Siendo así y por la cuenta que les trae, ni que decir tiene que esa noche de San Juan la gente menuda procura irse a la cama temprano. Hoy no hay riesgo, pues el solsticio en el que estamos a punto de entrar es el de invierno, lejos de ese largo y amenazante día de verano del que nos previene la leyenda.

 El río baja fiero, pues no ha parado de llover en todos estos venturosos días por sobre el paisaje sediento de olivos milenarios que, aun silentes, compendian en sí venturas y sinos de nuestra propia historia: enraizados desde los fenicios sobre ese mismo suelo de los primitivos asentamientos iberos, aportando agua y minerales con los que conformar su sabia, que circula, que toma los primeros esquejes de las plantaciones romanas, se multiplica en el periodo árabe como bastión del Califato Cordobés, ve pasar a su alrededor soldados de todos los bandos atravesando sus cambiantes fronteras, crece a la vez que lo hacen las catedrales góticas o, más tarde, los palacios renacentistas, en un terco y constante devenir de agricultores naciendo y muriendo bajo su sombra… para terminar sublimándose en este aceite excelso molturado en la almazara de una casería de Peal de Becerro con el que me desayuno todas las mañanas para resucitar cada día a este mundo con todo el optimismo.

 Para llegar a tomar consciencia de que nuestro planeta es -tal como lo expresara el inefable Carl Sagan- un solitario grano de polvo en la gran penumbra cósmica no es necesario ser astronauta, ni siquiera se precisa escudriñar las últimas imágenes recibidas de los telescopios espaciales, basta con asomarse al mirador de las Ánimas desde el Collado del Almendral para entender que en esta naturaleza sin contornos no existen las fronteras, que éstas solo están en nuestra mente y todo lo demás no son más que ideas o intereses que nos separan en una interminable división de lindes artificiales, de falsedades en cualquier caso.
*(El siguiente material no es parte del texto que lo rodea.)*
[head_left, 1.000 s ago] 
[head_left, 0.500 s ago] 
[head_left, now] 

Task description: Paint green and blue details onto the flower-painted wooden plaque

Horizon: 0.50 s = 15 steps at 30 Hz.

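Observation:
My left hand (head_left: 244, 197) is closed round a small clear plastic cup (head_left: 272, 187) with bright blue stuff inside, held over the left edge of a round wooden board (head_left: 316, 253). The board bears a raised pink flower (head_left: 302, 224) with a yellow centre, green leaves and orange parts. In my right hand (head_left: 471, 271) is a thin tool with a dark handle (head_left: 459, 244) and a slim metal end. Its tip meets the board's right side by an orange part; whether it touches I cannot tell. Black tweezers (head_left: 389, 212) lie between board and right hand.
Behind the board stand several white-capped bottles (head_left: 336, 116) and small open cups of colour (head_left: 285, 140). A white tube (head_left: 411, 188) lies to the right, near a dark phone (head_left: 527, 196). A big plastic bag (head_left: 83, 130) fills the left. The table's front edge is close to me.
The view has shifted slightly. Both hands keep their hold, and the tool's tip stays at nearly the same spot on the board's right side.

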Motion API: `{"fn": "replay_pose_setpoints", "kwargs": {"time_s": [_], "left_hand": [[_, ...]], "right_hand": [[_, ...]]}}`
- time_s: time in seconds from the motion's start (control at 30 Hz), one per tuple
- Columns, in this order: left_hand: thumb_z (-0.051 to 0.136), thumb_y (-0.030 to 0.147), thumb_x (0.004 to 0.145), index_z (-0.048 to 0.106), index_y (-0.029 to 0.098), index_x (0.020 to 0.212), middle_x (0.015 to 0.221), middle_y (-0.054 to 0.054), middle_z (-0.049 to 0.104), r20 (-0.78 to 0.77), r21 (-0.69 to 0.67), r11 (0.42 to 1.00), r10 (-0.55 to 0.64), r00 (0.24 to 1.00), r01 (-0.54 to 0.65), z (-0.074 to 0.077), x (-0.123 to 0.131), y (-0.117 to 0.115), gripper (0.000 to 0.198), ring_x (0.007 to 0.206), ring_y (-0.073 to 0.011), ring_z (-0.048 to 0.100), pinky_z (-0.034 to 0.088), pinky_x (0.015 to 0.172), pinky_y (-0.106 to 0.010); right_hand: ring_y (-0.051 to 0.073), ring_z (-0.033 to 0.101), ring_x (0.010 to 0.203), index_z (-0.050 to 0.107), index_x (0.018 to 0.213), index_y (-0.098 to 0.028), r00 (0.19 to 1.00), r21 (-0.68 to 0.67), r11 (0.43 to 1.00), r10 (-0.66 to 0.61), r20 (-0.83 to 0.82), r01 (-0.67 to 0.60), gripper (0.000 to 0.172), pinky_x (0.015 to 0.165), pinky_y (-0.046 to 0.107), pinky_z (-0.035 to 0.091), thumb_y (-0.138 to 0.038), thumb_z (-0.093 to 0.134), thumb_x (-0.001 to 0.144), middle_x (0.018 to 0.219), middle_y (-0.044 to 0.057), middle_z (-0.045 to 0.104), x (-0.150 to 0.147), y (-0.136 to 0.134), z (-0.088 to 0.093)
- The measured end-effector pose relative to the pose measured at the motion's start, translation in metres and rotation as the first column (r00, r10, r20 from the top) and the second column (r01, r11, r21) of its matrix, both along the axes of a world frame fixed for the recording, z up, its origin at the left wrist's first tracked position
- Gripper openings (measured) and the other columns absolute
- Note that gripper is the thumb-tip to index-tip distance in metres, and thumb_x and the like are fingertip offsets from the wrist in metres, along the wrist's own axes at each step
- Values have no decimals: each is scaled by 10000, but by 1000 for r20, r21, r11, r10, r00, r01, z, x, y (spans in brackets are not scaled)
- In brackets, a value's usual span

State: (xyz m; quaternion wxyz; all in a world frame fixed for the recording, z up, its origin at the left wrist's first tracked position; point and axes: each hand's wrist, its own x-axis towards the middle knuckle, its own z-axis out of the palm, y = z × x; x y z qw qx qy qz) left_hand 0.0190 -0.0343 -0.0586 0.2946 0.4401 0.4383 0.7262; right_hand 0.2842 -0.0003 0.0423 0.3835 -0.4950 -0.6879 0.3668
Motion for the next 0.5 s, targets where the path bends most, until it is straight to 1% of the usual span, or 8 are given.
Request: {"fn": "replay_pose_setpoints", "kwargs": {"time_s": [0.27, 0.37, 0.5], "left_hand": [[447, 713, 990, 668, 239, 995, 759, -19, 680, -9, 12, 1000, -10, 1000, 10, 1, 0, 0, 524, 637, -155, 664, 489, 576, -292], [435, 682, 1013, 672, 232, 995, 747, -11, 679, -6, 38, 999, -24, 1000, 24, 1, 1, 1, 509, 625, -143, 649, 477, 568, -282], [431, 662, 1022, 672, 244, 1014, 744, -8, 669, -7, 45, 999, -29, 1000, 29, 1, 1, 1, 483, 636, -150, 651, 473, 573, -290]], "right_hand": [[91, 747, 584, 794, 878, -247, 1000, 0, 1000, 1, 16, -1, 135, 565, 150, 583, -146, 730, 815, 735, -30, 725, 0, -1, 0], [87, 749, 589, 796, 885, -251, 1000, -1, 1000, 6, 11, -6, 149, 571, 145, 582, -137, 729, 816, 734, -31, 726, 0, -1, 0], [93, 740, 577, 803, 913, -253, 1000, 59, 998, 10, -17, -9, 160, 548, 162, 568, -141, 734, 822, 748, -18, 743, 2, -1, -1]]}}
 Pasando del telescopio al microscopio, pero sin salirnos de la ciencia (esa “ecuación diferencial» que refiere el citado A. Turing) el principio holográfico de la teoría de supercuerdas establece que hay una cantidad máxima de información contenida por regiones adyacentes a cualquier superficie y así, contra toda intuición, la información “encerrada” en un espacio cualquiera no depende tanto de su volumen sino del área de las paredes que lo limitan. La referida hipótesis no será para nada intuitiva en su proyección a la física teórica pero para mí que ese principio, a poco que observemos la “sintrópica” riqueza que impregnan los tantos territorios fronterizos con los que constantemente nos topamos (sean éstos científicos, filosóficos, artísticos o geográficos) cabría extrapolarlo a la propia condición humana. Eso sí, excluyendo del teorema la inamovible intransigencia de la siempre descomunal caterva de fanáticos, cuya religiosa “condición de frontera” supone la excepción que dejaría confirmada la regla (paralela a ese principio holográfico) y que, para el caso, bien podríamos denominar como “regla de la frontera” ¿Quién dijo miedo?